Cleaning out our closet. . .some of us love it, and others would rather give birth to an elephant! I read an article today that said, “You only wear 20 percent of your wardrobe.” (nymag.com) If that’s true, it means we wear the same things over and over – no matter what may be other good choices.
We hold onto the things in our closet for different reasons:
“I’ve had it forever – it’s my favorite.”
“I feel powerful when I wear it; it works for me!”
“I love comfy clothes!”
I’m not a fashionista; my closet offers few and very familiar choices. Having admitted that, I know I still need to get rid of some things that have been hanging in there too long.
I think our emotional closets can be like this, too. Some of my emotions, I’ve had since I was a baby. My baby clothes don’t fit anymore; mature emotions may be better choices, too.
My thoughts started going in this direction the other day when I was writing a testimonial. Doug and I had great pre-marital counseling from Ron and Sherry Torbert at RefreshingSpringMinistries.com. I was asked to write a testimonial for them and one of the middle paragraphs says this:
“I needed a Mother’s blessing, too. Thank you Sherry. So many old emotions and dysfunctional needs were given permission to die with your prayerful words planted deep and sweet in my heart. So many new emotions and real needs are growing in their place; life is beautiful with real joy!”

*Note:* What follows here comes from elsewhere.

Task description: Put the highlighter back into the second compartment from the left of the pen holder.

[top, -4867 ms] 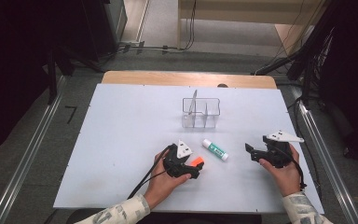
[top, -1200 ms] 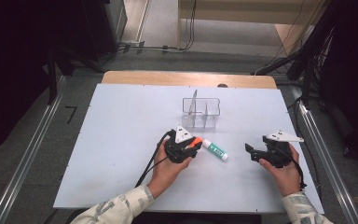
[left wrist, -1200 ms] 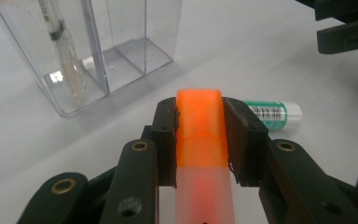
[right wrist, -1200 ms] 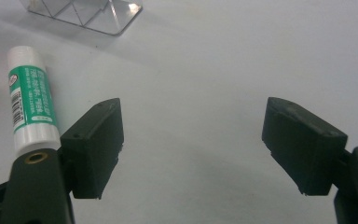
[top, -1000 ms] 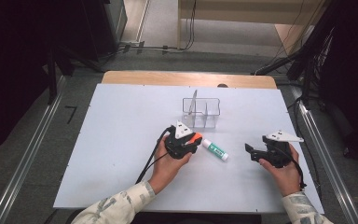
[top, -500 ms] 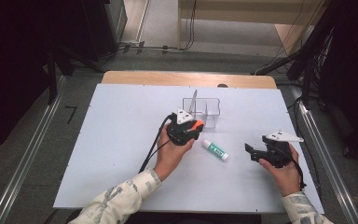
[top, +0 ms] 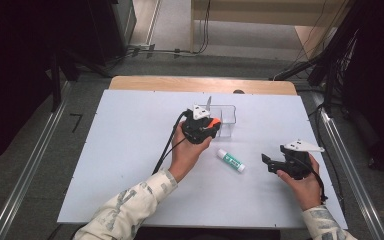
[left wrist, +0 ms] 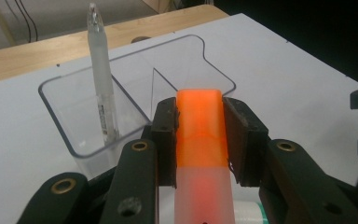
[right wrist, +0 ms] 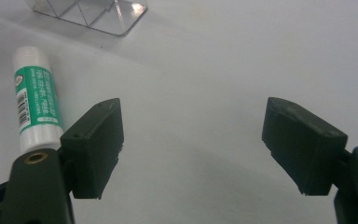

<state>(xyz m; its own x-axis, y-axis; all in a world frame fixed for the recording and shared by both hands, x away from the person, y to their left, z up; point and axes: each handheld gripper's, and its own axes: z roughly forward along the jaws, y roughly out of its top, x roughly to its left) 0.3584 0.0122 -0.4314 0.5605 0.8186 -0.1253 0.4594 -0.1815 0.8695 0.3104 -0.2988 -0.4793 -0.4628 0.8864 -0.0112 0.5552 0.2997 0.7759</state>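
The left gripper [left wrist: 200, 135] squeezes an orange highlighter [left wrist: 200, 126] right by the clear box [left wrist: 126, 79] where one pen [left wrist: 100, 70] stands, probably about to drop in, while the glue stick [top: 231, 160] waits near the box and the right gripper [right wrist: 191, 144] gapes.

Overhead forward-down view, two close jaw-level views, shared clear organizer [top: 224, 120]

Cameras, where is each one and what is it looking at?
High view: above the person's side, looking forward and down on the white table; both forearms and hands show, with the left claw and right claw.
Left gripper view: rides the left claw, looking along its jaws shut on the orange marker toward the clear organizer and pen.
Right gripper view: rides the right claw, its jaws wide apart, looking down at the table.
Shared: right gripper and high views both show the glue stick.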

It is true. The words of blessing – and words in prayer – have cleaned some old emotions out of the closet of my heart. The old emotions were connected to dysfunctional needs; I’m noticing those warning lights on the dashboard of my soul are beginning to burn out, too.
And it is also true, many new emotions and real needs are growing in place of the old and dysfunctional ones. My favorite is JOY. I describe JOY as trusting, “It’s good to be me here with you.” JOY is good friends with lots of other emotions; it’s even best friends with sorrow.
How about you? What’s hanging in the emotional closet of your soul? I’m not at all suggesting that feelings aren’t real; but we can let freedom really ring when we trust real feelings are sometimes rooted in real lies. And we can let those go.
I don’t think we can clean out our emotional closets without relationships of trust, in environments of grace. I give a few people in my life permission to tell me, “That isn’t really your color.” Or “That just doesn’t look good from the back.” And then I can choose to fold up the old emotion and handed it over to God in prayer. Or not.
I look forward to your comments: Where did you find your JOY? What old emotion might a good friend help you hand to God in prayer?